In Gary’s experience, through extensive interactions and collaboration of a professional nature over time, the small square images that appear with comments on a blog, with tweets in a Twitter feed, and with responses to a discussion forum can spring to life, gaining meaning where there was none before and offering sentiments that pertain more to traversing the obstacles of life than to teaching students of literature.

The relationships Gary described, those warm and significant relationships that have seen people at a distance offering support and encouragement to those facing difficult times, were evident in “Plate = Full,” a blog post Sarah wrote on the Y.A. Love blog. Written out of a sense of obligation to those who have been steady readers of her blog, the post and the responses it elicited from those readers illustrated the ways relationships among teachers online may support their continued participation. The post served as Sarah’s attempt to explain what she noticed to be a recent shortage of book reviews and posts on her blog. Sarah cited her workload as an English teacher as a factor in her perceived blogging rut:

This current trimester….we’ve taught three new units, most of which we’ve been working on as we go. As you can imagine, it’s been tough….Right now my classes are finishing their memoir unit which has been fun, but it needs tweaking. I’m overwhelmed at the moment because we assigned compare/contrast essays for [Of Mice and Men] and [The Pull of Gravity] which the kids wrote, turned in, and then we handed back with comments and collected again to grade again. Phew! Those took a while to get through, but my kids really improved the second time around. Right after I finished grading those I collected their memoirs. I have 90 freshmen right now. I have 90 memoirs to grade. The trimester ends on Tuesday. I’ll have final exams to grade. Plus, I have my Young Adult Lit class to think about as well. I still have book reviews and responses to grade, plus their final projects. Yep, I’m feeling the pressure.

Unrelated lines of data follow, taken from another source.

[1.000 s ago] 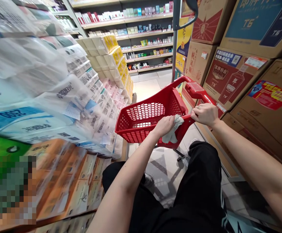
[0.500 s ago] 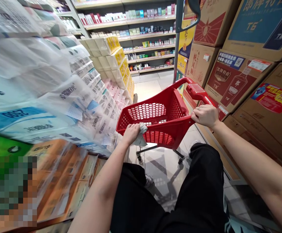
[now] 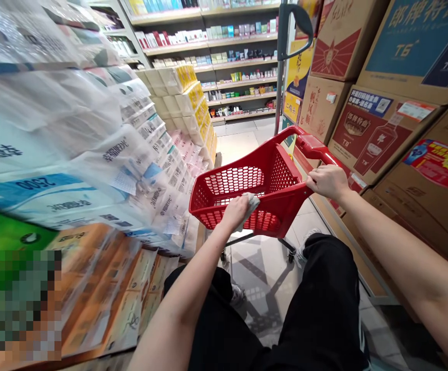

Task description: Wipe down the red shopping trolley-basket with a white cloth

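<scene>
Two hands, both closed. L hand (image 3: 235,212) is gripping a pale cloth (image 3: 251,207), bunched, w/ part sticking out its R side, apparently touching the near long rim of the red cart (image 3: 274,203). R hand (image 3: 329,181) is fisted on the cart frame where that rim meets the handle (image 3: 316,148); finger wrap underneath not visible.

Key relation: basket's long axis runs roughly L-R across the person, so near rim goes from R hand leftward, past L hand, to the L end. L hand is approx mid-rim, i.e. nearer to the long side; R hand has the handle end only. Basket interior is just beyond L hand.

Below hands: wheel (image 3: 290,256) + black trousers (image 3: 320,304). L of L hand: wrapped packs (image 3: 162,201), close to basket's L end; gap hard to judge, prob the tight side. Same side, nearer the person: orange packs (image 3: 88,288). R of R hand: cartons (image 3: 359,129), close to handle. Beyond both hands: yellow-white packs (image 3: 191,98), grey post (image 3: 280,82), shelves (image 3: 243,40) at back.
</scene>
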`<state>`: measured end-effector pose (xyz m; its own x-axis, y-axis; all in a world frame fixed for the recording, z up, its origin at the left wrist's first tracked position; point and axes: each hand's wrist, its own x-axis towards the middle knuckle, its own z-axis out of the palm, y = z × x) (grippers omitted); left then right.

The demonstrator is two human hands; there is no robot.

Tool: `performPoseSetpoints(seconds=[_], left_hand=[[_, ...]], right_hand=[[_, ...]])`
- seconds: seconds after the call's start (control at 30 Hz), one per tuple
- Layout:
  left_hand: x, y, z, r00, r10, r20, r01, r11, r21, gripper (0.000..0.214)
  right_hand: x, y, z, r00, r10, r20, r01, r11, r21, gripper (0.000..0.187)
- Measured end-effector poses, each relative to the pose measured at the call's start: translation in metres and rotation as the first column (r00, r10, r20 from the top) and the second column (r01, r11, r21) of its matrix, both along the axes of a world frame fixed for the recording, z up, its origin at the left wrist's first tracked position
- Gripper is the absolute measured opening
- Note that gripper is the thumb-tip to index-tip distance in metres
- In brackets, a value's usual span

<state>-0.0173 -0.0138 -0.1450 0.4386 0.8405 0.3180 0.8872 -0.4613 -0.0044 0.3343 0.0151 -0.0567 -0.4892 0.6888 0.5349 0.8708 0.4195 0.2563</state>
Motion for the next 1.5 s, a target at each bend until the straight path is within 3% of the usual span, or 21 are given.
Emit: performPoseSetpoints(seconds=[0.1, 0.17, 0.33, 0.47, 0.63, 0.77, 0.9, 1.03, 1.13, 1.27, 1.5], left_hand=[[0.03, 0.011, 0.005, 1.0, -0.004, 0.021, 0.005, 1.0, -0.022, 0.02], [0.032, 0.015, 0.006, 1.0, -0.018, 0.024, 0.019, 0.999, -0.046, 0.019], [-0.009, 0.012, 0.001, 1.0, -0.005, -0.008, 0.005, 0.998, -0.07, 0.026], [-0.05, 0.001, -0.004, 0.992, 0.105, -0.065, -0.108, 0.993, -0.04, 0.028], [-0.061, -0.007, -0.006, 0.979, 0.181, -0.096, -0.181, 0.984, 0.01, 0.024], [-0.033, -0.007, -0.002, 0.991, 0.12, -0.06, -0.119, 0.993, 0.022, 0.02], [0.024, 0.001, 0.006, 1.0, 0.0, 0.018, 0.0, 1.0, 0.012, 0.019], [0.078, 0.011, 0.013, 0.995, 0.035, 0.095, -0.038, 0.999, 0.023, 0.022], [0.088, 0.014, 0.015, 0.991, 0.05, 0.125, -0.05, 0.999, -0.003, 0.023], [0.056, 0.011, 0.009, 0.993, 0.06, 0.105, -0.057, 0.998, -0.031, 0.023], [-0.047, -0.007, -0.002, 0.976, 0.215, -0.044, -0.215, 0.976, -0.014, 0.026]], right_hand=[[0.002, 0.005, 0.001, 1.0, 0.003, 0.015, -0.003, 1.0, 0.001, 0.033], [0.005, 0.008, 0.002, 1.0, 0.01, 0.027, -0.01, 1.0, 0.005, 0.034], [0.009, 0.01, 0.002, 0.999, 0.025, 0.04, -0.025, 1.0, 0.01, 0.034], [0.009, 0.01, 0.001, 0.999, 0.022, 0.036, -0.023, 1.0, 0.016, 0.034], [0.005, 0.011, 0.001, 1.0, -0.001, 0.027, 0.001, 1.0, 0.013, 0.034], [0.003, 0.015, 0.004, 0.999, -0.035, 0.035, 0.036, 0.999, -0.012, 0.034], [0.001, 0.02, 0.007, 0.996, -0.062, 0.058, 0.065, 0.997, -0.045, 0.034], [-0.001, 0.022, 0.008, 0.995, -0.063, 0.083, 0.065, 0.997, -0.031, 0.035], [-0.001, 0.021, 0.008, 0.996, -0.064, 0.068, 0.065, 0.998, -0.013, 0.035], [0.002, 0.02, 0.008, 0.997, -0.043, 0.068, 0.044, 0.999, -0.023, 0.036], [0.001, 0.022, 0.01, 0.996, -0.033, 0.087, 0.035, 0.999, -0.018, 0.04]])
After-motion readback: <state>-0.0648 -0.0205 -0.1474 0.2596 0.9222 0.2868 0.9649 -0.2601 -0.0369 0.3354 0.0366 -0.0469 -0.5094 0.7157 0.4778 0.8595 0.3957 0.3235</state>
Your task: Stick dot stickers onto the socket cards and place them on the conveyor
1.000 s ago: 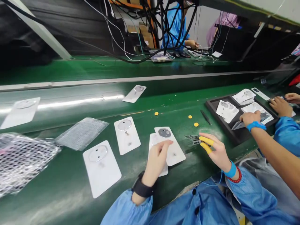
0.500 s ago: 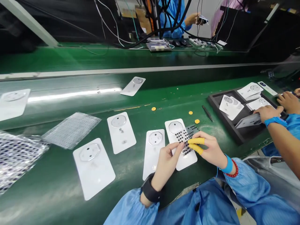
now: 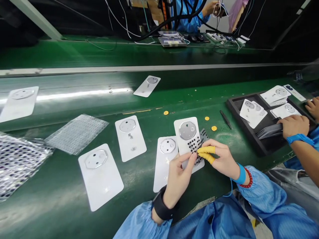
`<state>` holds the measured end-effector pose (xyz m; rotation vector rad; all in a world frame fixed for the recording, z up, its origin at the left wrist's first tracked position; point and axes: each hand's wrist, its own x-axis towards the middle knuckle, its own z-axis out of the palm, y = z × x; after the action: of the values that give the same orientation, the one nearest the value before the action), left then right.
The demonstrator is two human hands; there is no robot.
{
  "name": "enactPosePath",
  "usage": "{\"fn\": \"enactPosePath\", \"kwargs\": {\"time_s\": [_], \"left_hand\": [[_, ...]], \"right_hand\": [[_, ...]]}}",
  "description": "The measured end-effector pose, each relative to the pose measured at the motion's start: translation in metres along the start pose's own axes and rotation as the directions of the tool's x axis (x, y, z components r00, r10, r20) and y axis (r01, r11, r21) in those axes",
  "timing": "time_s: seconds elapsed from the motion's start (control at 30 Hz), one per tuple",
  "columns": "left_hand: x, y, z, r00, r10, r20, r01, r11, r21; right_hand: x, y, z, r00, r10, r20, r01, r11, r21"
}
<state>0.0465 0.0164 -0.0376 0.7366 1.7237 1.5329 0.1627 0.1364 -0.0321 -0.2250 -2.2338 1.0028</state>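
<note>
My left hand (image 3: 179, 177), with a black band at the wrist, pinches the lower left side of a thin sheet of black dots (image 3: 194, 144). Yellow finger cots cover the thumb and a finger of my right hand (image 3: 222, 158), which are closed on the sheet's right side. Their tips nearly meet those of the left. Behind the sheet is a white phone back panel (image 3: 180, 128) with a round silver camera area; whether my left fingers also grip it is hidden. Another white panel (image 3: 161, 169) lies close by, its upper right corner overlapped.
More white panels (image 3: 101, 179) lie leftward, beside bubble wrap (image 3: 77, 134). Yellow round pieces (image 3: 214, 128) and black tweezers (image 3: 226, 119) lie ahead. Rightward, a co-worker's hand (image 3: 295, 126) reaches into a black tray (image 3: 249, 137) of panels. Cables (image 3: 174, 18) hang at the back.
The panel under my hands has shifted up and left, now overlapping its neighbour. My fingertips stay at the dotted sheet. The co-worker's panels in the tray now look fanned. The view has shifted slightly.
</note>
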Motion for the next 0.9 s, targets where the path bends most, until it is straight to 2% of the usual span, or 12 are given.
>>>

Sarah’s struggles with her teaching workload put a face to the contention that “heavy workloads spread [high-quality teachers] too thinly” (Burns, 2007, p. 129). Considering that, for the sake of students and teachers, the NCTE (1990) encouraged districts “to limit each language arts teacher’s workload to not more than 80 students,” it is easy to see why Sarah might have felt overwhelmed. Still, as Sarah continued the post, she acknowledged that the workload came with the job and that participating online, though beneficial for her, was another task she needed to balance:

I don’t want anyone to think that I’m looking for sympathy because I’m an English teacher, and I know this is part of the job. I always feel the push to get the grading done in a timely manner. The difference right now is that I’ve been an active blogger for a year and a half, which adds to the balancing act. It’s tough keeping up with the reading, writing my reviews, commenting on other blogs, staying active on Twitter, and doing my actual job. But I love all of it, so I continue everything. Blogging has become a fantastic hobby and way of connecting with wonderful people. Twitter is often a place of sanity for me when I feel the way I do right now. I’m not giving any of this up.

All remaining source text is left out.